The university will host events focused on a couple of key propositions important to the students, including Proposition 3, which would update the California Constitution to remove language stating that marriage is only between a man and a woman, and Proposition 33, which would repeal a law that limits the kinds of rent control laws cities and counties can have, according to the California secretary of state’s office.

“What I’m hearing from so many of the students, especially this year, is how many of them are just feeling like ‘What can we do? … We can’t really make an impact on the presidential election.’ What is so heartening for me are the comments from students who are engaged and how they’re reminding the students that, yes, you have a voice. Your voice is the vote,” she said.
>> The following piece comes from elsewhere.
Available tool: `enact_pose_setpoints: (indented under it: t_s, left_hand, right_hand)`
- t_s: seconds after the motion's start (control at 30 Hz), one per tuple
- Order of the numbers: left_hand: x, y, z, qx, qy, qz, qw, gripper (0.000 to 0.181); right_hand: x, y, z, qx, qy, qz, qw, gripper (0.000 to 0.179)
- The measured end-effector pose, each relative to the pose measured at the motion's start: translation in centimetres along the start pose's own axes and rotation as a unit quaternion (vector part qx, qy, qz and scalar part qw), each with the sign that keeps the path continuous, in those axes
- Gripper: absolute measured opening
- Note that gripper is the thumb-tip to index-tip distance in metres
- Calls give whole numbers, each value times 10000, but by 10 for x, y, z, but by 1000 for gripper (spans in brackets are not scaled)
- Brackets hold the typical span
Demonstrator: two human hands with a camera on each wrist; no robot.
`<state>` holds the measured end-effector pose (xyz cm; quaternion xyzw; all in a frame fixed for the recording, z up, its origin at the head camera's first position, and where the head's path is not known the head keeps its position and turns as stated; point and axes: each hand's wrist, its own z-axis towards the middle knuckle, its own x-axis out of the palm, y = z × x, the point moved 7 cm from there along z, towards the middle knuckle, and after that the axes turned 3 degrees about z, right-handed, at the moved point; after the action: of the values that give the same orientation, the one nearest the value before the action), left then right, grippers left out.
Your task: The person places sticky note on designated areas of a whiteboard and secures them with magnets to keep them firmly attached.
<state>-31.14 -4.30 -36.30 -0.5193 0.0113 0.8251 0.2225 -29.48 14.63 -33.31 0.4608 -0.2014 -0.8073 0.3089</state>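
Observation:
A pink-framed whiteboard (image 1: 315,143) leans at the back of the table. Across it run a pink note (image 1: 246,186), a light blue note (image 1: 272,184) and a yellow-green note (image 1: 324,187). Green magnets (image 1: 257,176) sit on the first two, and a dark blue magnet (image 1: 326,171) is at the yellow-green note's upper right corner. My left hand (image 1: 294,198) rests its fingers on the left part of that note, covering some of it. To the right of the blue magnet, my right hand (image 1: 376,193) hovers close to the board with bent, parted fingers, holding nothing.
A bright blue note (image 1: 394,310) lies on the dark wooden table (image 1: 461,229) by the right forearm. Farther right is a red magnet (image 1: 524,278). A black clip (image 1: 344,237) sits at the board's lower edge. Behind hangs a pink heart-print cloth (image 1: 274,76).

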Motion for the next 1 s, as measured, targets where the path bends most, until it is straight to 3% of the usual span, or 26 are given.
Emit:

Building a Coalition Across Campus

Burgener emphasized that voter engagement programming must meet students where they are at, whether that is with puppies at a “puppies and propositions” event about ballot measures or free food at a “ballot and boba event” aimed at understanding your ballot.

These events, alongside several others, are facilitated through a collaborative effort involving multiple departments across campus, including the Department of Political Science, the Department of Communications, and the Associated Students, Inc. (ASI), CSU Long Beach’s student government.

The university’s “Go Beach Go Vote” partnership between the university, the League of Women Voters, and ASI, shares competition updates on social media (one post reads “#1 every week, maybe we should slow down and let the others catch up”), tabling opportunities, and voter engagement events.

“We have been consistently in front of students,” Burgener said. “They do tabling weekly wherever there are students, meaning we have a table, we have posters, we have a QR code that says, ‘Register here.’ And they’ve been promoting it on social media, regularly posting on social media.”

At Fullerton College, Balma says the Ballot Bowl competition has brought together more than 70 student clubs and community partners, including the Registrar of Voters, various local candidates, and the League of Women Voters. She also emphasizes the campus’s focus on larger issues at a local level.

“If you care about criminal justice, you need to care about who’s on your city council hiring a police chief. If you care about police brutality, you need to care about the state Legislature in California, which does not make public the reason that police have been fired for cause,” she said.

California Prioritizes Civic Engagement

One of the three categories campuses participating in the competition are evaluated on is their Student Civic and Voter Empowerment Plan. CCC and CSU campuses are required by law to develop a Civic and Voter Empowerment Action Plan overseen by a nonpartisan Civic and Voter Empowerment coordinator.

UC campuses don’t need to have these coordinators or plans, but they are strongly encouraged to do so.

This requirement is among several components outlined in Assembly Bill 963, also known as the Student Civic and Voter Empowerment Act, signed into law by California Gov. Gavin Newsom in 2019 to increase civic engagement among young voters.

“For these students, a comprehensive education should not end in the classroom but extend into the real world,” AB 963 author Assemblywoman Cottie Petrie-Norris said in 2019. “We want to provide our students with the necessary tools to be engaged citizens, to shape their own political reality, and create the future of the great state of California.”

Burgener, who serves as the AB 963 coordinator at CSU Long Beach, says that the Ballot Bowl is just another way to get students excited to vote and turn out for the election

“I think this year, the students’ involvement and engagement is because they feel like [they] can make an impact. And if we can win the Ballot Bowl, how great would that feel?”